The cost of protecting bank bonds from default has fallen to the lowest level in as much as 20 months, pushed down at the same time regulators are loosening reserve rules and measures aimed at staving off another credit seizure.

Credit-default swaps tied to six U.S. lenders from JPMorgan Chase & Co. to Wells Fargo & Co. have plummeted to an average 110.2 basis points from as high as 360 basis points in November 2011, when concern mounted that Europe’s fiscal woes would spread to a contagion. The gap in relative yields between $2.2 trillion of bank bonds and debt of industrial companies is at the narrowest since December 2008, Bank of America Merrill Lynch index data show.

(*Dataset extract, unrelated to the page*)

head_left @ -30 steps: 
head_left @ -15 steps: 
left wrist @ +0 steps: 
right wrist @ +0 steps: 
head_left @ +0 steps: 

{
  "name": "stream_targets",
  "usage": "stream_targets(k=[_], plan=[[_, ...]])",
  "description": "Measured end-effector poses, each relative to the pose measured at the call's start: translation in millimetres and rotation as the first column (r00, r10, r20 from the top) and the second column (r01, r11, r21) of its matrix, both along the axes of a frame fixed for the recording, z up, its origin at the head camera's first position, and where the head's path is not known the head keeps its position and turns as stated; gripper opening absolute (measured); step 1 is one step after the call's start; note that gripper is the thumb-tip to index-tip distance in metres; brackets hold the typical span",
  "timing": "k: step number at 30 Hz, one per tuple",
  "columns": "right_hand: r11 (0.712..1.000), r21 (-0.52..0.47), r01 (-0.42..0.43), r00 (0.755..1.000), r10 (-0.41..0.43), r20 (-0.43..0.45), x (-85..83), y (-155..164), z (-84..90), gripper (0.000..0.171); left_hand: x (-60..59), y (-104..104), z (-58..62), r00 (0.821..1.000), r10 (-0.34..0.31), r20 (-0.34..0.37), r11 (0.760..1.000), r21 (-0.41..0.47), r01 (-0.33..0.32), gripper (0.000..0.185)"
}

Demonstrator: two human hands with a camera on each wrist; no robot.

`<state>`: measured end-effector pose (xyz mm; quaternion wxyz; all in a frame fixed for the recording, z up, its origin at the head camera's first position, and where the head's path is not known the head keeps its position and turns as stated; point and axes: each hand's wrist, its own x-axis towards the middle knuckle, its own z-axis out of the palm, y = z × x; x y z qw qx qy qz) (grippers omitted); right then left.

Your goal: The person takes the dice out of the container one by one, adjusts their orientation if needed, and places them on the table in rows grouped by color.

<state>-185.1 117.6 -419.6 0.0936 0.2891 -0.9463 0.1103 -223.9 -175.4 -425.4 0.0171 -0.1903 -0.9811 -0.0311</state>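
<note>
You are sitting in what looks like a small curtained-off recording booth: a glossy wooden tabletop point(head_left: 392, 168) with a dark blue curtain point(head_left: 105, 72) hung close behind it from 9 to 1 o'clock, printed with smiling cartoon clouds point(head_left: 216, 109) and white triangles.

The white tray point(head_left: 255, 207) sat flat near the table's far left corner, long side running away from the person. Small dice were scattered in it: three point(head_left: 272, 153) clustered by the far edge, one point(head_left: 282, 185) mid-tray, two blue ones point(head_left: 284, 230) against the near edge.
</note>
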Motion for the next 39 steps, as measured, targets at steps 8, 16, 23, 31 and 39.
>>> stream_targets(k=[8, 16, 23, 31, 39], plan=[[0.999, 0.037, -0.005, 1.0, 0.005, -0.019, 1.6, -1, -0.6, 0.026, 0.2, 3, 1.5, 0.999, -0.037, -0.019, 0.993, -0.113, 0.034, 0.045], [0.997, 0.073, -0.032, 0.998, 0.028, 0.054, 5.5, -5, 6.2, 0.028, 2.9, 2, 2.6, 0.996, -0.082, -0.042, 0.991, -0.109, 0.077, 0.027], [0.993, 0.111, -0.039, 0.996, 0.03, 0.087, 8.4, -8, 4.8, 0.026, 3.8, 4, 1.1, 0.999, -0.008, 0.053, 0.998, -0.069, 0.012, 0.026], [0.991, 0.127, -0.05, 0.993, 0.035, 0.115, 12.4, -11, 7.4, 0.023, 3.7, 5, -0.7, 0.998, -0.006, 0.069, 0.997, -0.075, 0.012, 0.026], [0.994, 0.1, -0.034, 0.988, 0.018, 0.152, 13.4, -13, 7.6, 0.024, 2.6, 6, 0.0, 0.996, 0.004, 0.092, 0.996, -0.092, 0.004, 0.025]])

The overhaul of the so-called liquidity coverage ratio at a Jan. 6 meeting in Basel, Switzerland, came after officials such as European Central Bank President Mario Draghi argued the rule would choke interbank lending and make it harder to implement monetary policies. Banks will be able to choose from a longer list of approved assets, including equities and securitized mortgage debt, to build up buffers against a crisis.

“Overall, the banks have better liquidity and capital cushions than they did a few years ago,” Robert Smalley, a credit strategist at UBS Securities LLC in Stamford, Connecticut, said in a telephone interview. Loosening liquidity rules “gives banks the ability to more productively deploy their balance sheet toward higher yielding assets,” he said.